以前ローライと共に訪れた際には気が付かなかった事、それは民家であった廃墟を1件1件見て回ると不自然の程にどこの家にも綺麗な円や四角といった形で砂埃がかかっていない箇所がある。まるでそこに元は何かが置かれていたように。

恐らく食料の類、ここまでして人にバレないように慎重に痕跡を残さないように立ち回っているのに、露骨にバレ易い後始末の悪さ、わざとにしてはあまりにも矛盾した行動。そしてそのような行動をする理由は”警戒”。

つまり私達の存在に気がついている。どこまでだろう?一番マズイのは今現在”サニア”さんの姿の”リフレシア”と共に行動していた事が見られている事。そして”リフレシア”の姿。


これは賭け、私はこの町のテントでしばらくその人が現れるのを待つ。襲われ殺されるかもしれない、しかし相手は国の機関の人間であるならば話せばなんとかなる・・・可能性は非常に低い。


国の管轄である組織や機関の人間が”マグ・メル”の破棄のためにしている行動とは到底思えない。

希少である”マグ・メル”を”破棄”する為に動くのなら考えられはするけれど、封印出来る唯一と言っても過言では無い希少な能力を持つ少女を消す事等まずあり得ない。そしてその少女の父が残したもう一つの記録。

なんにせよそんな危険な国一つ滅ぼす事が出来る魔道具をどこの誰かも分からない組織の人間が保有する危険性は脅威になる。

そんな相手がまともに取り合ってくれる可能性など望むだけ無駄かもしれない。しかし私には同じくして国の管轄にある[スターキャリア]の印であるペンダントがある。

どこまで通用するかは分からない、危険な賭け。


私は一通町を見回り終えるとテントのある廃墟の方へと帰っていく、その道中のことだった。

一瞬人の気配を感じ、素早く近くの廃墟の壁に隠れるがほとんど意味はない、一種の条件反射。


「誰?」


声は大きく発さずとも静かなその町には十分と言える程に声は通る。

しばらく動きはない、気配を消し返事はない、相手も慣れているそんな緊張状態。私は隠れたまま言った。

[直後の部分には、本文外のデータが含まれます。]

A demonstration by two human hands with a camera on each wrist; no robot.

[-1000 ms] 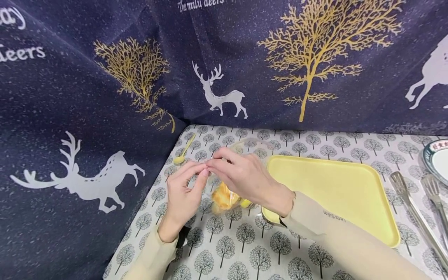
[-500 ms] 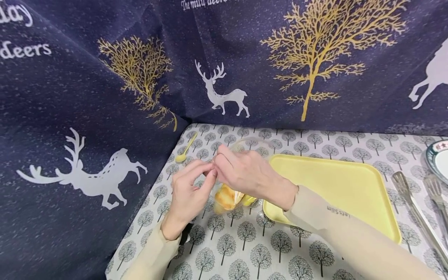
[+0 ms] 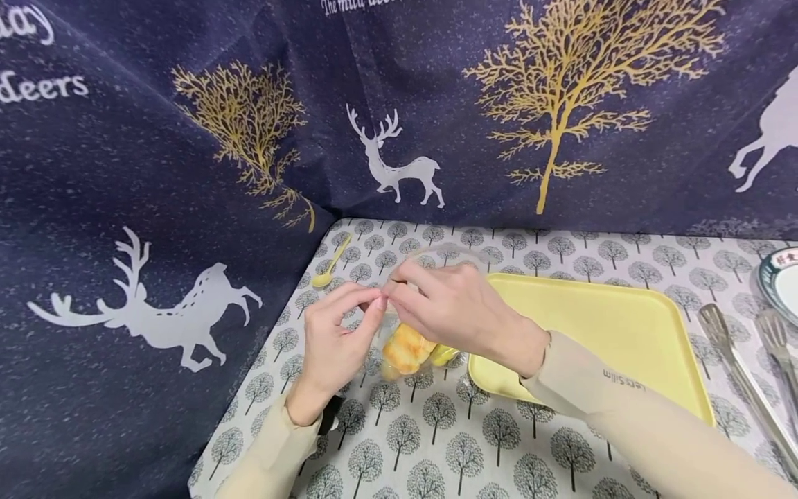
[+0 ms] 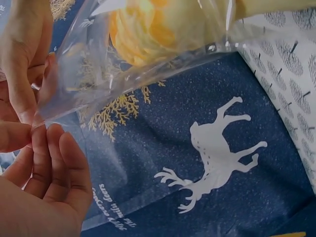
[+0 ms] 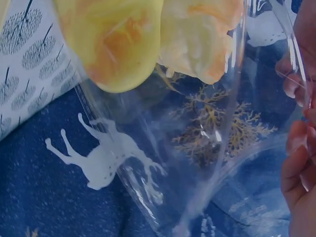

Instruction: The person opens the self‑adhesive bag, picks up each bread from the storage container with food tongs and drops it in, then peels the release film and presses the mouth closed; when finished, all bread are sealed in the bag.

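Note:
A clear plastic bag (image 4: 91, 69) hangs between my hands. Inside it are a golden-brown piece of bread (image 3: 406, 348) and a smooth, rounded yellow item (image 5: 116, 49) with orange patches, whose kind I cannot tell. My left hand (image 3: 339, 339) pinches the bag's edge between thumb and fingers. Right beside it, my right hand (image 3: 464, 305) also pinches that edge, and the fingertips of both hands meet. In the left wrist view the film runs down to a point at the pinching fingers. The right hand hides part of the bag in the head view.
A yellow tray (image 3: 598, 339) lies to the right on the tree-print tablecloth (image 3: 430, 443). Beyond the left hand is a small yellow spoon (image 3: 324, 278). Metal utensils (image 3: 736, 357) and a green-rimmed plate (image 3: 773, 284) stand at the far right. Dark deer-print cloth (image 3: 262, 173) walls the back and left.
Both hands have shifted slightly right with the bag, still pinching its edge. The right hand's fingers have changed position along the edge, and its wrist has moved a little right.

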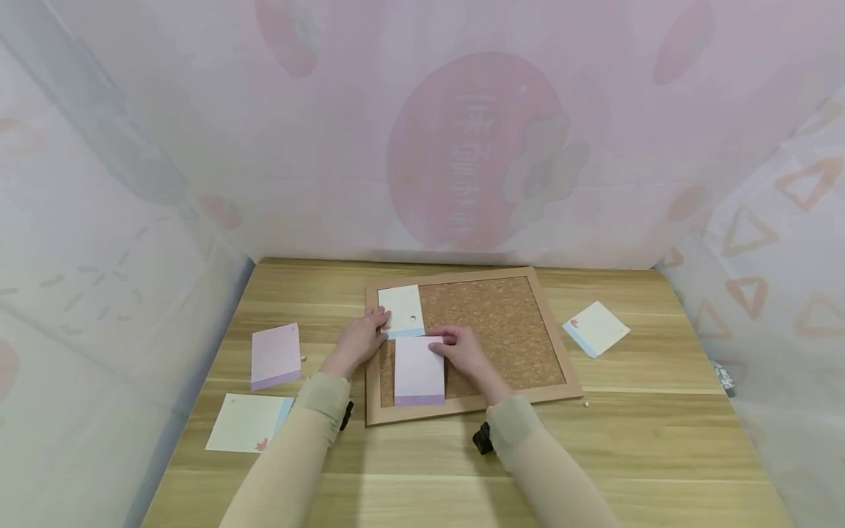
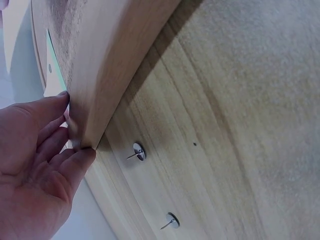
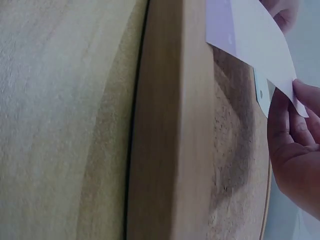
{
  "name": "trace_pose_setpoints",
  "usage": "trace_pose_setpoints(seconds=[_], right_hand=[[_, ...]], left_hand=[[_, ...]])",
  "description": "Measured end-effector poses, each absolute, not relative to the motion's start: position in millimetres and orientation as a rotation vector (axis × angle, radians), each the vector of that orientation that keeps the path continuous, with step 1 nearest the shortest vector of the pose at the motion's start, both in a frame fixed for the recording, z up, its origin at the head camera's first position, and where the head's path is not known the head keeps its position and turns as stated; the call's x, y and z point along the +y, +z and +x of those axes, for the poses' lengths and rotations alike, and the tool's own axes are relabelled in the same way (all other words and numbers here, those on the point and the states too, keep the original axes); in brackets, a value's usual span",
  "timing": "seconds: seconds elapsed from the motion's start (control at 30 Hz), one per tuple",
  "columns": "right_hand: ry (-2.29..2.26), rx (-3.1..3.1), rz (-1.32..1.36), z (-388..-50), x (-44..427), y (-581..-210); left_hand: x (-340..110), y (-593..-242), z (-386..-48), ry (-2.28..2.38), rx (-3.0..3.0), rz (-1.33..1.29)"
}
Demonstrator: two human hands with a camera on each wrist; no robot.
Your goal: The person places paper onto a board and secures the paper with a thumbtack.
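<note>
Lilac paper, a note sheet with a purple band (image 1: 419, 370), lies over the lower left corner of the framed cork board (image 1: 495, 315), its upper right corner pinched between the thumb and fingers of the right hand (image 1: 465, 350) and raised off the cork. Just above it, at the board's upper left corner, a blue-edged white note (image 1: 399, 304) bears a silver thumbtack (image 1: 413, 317). The left hand (image 1: 359, 341) grips the left rail of the frame in a narrow hold. Toward the left edge of the wooden table (image 1: 660, 455) lie a second lilac sheet (image 1: 275, 354) and a cream note (image 1: 244, 423); toward the right edge, a tilted white note (image 1: 597, 328). One loose tack (image 1: 586, 404) sits beside the board's lower right corner.
</note>
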State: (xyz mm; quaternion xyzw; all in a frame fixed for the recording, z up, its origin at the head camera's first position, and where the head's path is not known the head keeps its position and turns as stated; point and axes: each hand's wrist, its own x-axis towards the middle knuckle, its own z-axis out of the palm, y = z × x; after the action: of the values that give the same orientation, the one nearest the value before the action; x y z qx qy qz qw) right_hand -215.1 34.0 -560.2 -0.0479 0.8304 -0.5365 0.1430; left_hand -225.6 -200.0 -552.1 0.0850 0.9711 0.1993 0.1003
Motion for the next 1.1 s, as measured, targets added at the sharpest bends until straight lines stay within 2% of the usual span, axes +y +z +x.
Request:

「国営機関カラット本部所属の[スターキャリアー]、カペラ。あなたは逃げ遅れた住民の方ですか?」


ザリ、ザリと足が砂を踏み擦る音。近付いてきている、音はジリジリと近くなる。

答えず近づいてくる、少しずつ少しずつ。


ピタリと音は止み、運悪く月の光は壁越しから私の影は伸びその姿はにじり寄る相手に露わとなってしまった。


「魔獣?」


幸か不幸かその影の形を見た相手の漏れ出たその声を聞き逃さなかった。位置はかなり近い、武器を構え瞬時に飛び出し杖を構え声の方へ伸ばすと目の前には黒く分厚い装備、そして短髪の髭面のガタイが良い男が一人、見るからに現地の人間ではないその風貌に30cm程の長い銃をこちらに向け立っていた。その姿に服装は明らかに現地の物ではない支給されたであろう装備。間違いないこの男こそ協力者。


相対する戦闘体制、一瞬でも気が抜けない緊張状態の中果敢にも男は銃を下ろし言った。